# AIM OF THE EXERCISE
Please reproduce the data below exactly, from the first line through the line containing "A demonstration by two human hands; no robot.", and leave every later line out.

--- START ---

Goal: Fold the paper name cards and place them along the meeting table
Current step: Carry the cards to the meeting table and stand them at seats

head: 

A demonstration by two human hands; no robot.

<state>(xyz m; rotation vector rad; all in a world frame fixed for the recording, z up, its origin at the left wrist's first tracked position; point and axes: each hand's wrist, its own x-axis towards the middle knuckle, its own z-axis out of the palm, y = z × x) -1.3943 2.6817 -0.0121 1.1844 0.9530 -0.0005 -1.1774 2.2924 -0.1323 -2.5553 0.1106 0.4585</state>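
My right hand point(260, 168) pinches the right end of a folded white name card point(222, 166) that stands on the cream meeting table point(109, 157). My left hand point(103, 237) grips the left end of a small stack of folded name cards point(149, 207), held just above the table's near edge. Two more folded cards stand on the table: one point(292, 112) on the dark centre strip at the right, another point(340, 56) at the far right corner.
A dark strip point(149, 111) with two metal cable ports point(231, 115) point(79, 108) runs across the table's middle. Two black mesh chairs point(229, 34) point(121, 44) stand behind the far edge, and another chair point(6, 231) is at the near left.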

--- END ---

# REPLY TO THE EXERCISE
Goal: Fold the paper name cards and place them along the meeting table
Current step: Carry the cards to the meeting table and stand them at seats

head: 

A demonstration by two human hands; no robot.

Reply complete, and nothing else is required.